There was a time, when those that were especially adept artisans, or hunters, or harvesters, were heads and tails above all others working with the same sort of basic tools and handicaps.  However, today, for instance, those that create goods that are hand crafted are really doing so not because they can be competitive against mass produced goods, but rather only as a niche business, and their success or lack thereof, is dependent upon their ability to do well within that niche.  For all others, that is, for mom and pop stores and businesses, the competition that they face is so often overwhelming, and the playing field is so tilted, that they are usually hopelessly outclassed in being able to compete.


This means, in the United States as demonstrated over the previous decades that businesses, in absence of enforced government regulations, or appropriate laws, that more often than not, they will continue to grow and to consolidate their industries at the expense of all those other businesses that lack the same sort of access to capital, size, influence, distribution, and production capabilities.  So then, while on the one hand, consumers can benefit from lower prices because of better corporate efficiencies; so too, the tables can easily turn, so that those that control the businesses, are able to extract a bigger gross margin and hence a bigger gross profit, because they need not fear any competition that can successfully erode their customer base; especially if their price increases are relatively small, and hence, sustainable, rather than dramatic.

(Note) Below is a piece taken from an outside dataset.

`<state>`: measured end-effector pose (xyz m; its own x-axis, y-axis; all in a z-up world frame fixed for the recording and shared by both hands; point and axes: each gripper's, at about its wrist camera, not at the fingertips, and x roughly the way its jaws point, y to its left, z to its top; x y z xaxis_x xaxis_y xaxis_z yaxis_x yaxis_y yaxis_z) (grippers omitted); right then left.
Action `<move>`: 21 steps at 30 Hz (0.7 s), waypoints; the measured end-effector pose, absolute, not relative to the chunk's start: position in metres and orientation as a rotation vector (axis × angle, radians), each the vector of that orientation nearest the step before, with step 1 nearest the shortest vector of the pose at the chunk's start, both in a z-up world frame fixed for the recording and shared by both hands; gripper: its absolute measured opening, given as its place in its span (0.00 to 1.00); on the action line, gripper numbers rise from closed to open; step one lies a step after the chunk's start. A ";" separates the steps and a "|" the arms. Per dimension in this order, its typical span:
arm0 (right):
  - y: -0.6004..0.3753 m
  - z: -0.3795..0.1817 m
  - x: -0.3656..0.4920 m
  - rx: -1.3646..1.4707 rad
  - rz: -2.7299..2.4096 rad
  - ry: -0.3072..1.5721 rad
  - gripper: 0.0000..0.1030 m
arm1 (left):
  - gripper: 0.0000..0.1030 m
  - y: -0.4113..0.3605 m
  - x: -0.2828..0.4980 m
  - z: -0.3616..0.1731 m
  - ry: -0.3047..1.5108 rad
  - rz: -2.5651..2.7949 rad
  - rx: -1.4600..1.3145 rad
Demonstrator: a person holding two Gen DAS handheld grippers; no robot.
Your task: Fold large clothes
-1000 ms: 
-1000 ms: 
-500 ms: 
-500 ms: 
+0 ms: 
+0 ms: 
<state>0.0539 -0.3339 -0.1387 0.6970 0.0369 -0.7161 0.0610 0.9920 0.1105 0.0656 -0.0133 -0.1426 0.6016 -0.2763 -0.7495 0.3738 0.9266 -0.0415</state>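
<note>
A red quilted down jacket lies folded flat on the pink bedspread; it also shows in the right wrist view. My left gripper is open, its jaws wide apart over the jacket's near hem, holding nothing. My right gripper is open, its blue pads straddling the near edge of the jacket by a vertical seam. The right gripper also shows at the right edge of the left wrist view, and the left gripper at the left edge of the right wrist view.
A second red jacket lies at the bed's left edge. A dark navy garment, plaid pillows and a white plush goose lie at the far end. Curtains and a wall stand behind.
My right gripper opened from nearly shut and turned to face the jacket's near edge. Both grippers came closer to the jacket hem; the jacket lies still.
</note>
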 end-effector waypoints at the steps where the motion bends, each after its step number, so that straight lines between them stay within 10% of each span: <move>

Those that control the reins of capital, are the masters or co-owners of those that are the biggest capitalist players, leaving those that have no size and no scaling, to perpetually have to do business as the underdog, and therefore, as in the jungle, only through their stealth, their reads, and their angles, are they able to be profitable from it. If, this government makes it their business to throw in their lot only with the biggest players, than small businesses, family own businesses, mom and pop businesses, have no fair future; which is exactly the situation, today.